■ Task requirements
Set the data down exactly as it stands, and keep its pictures out.

■ Dataset section

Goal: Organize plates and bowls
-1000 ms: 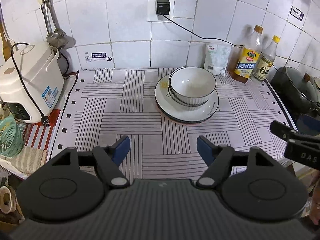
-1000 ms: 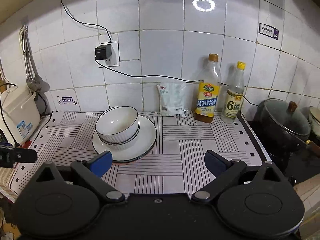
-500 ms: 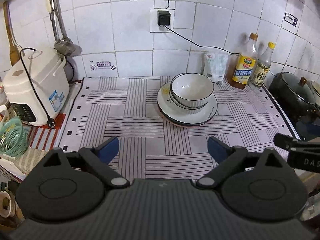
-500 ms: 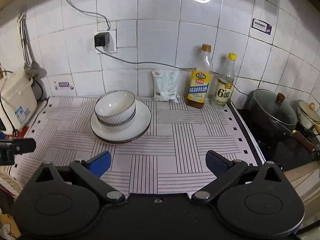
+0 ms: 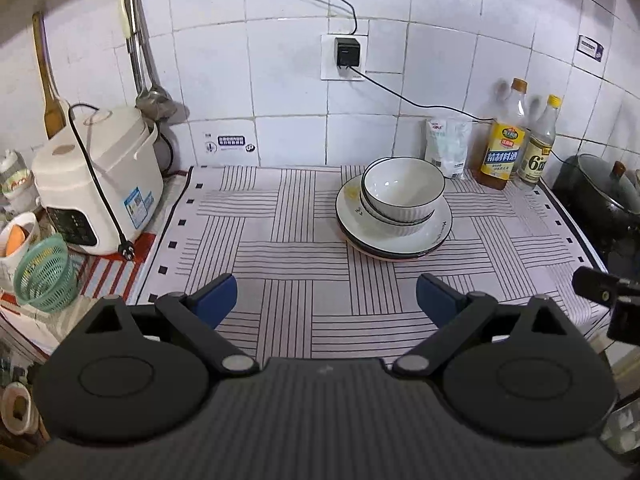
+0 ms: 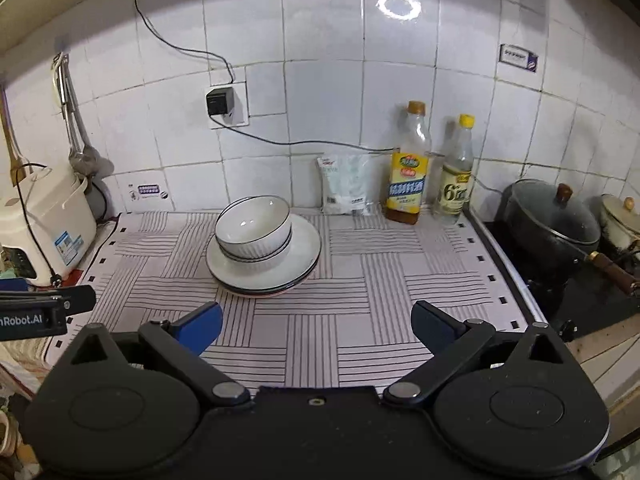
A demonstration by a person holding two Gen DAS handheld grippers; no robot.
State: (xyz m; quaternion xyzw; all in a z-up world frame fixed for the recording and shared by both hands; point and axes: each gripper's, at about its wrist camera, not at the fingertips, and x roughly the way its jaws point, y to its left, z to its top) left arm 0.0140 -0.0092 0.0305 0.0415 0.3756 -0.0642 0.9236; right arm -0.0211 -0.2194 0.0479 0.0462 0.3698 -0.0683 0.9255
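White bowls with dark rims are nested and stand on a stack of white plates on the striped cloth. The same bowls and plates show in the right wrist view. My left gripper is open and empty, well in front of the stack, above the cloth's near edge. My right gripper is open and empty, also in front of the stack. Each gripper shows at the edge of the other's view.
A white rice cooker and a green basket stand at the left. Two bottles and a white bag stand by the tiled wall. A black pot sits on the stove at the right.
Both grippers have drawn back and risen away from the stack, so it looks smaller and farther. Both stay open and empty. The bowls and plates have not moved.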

■ Task response
Goal: Organize plates and bowls
-1000 ms: 
-1000 ms: 
-500 ms: 
-500 ms: 
+0 ms: 
+0 ms: 
A demonstration by a person holding two Gen DAS handheld grippers; no robot.
State: (xyz m; quaternion xyzw; all in a z-up world frame fixed for the recording and shared by both hands; point and axes: each gripper's, at about its wrist camera, not at the fingertips, and x roughly the way its jaws point, y to its left, z to its top) left arm 0.0140 -0.0092 0.0305 0.0415 0.3756 -0.0642 0.9236; right arm -0.0211 -0.2194 0.0479 0.0462 0.3698 -0.0683 0.9255
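White bowls with dark rims are nested and stand on a stack of white plates on the striped cloth. The same bowls and plates show in the right wrist view. My left gripper is open and empty, well in front of the stack, above the cloth's near edge. My right gripper is open and empty, also in front of the stack. Each gripper shows at the edge of the other's view.
A white rice cooker and a green basket stand at the left. Two bottles and a white bag stand by the tiled wall. A black pot sits on the stove at the right.
Both grippers have drawn back and risen away from the stack, so it looks smaller and farther. Both stay open and empty. The bowls and plates have not moved.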

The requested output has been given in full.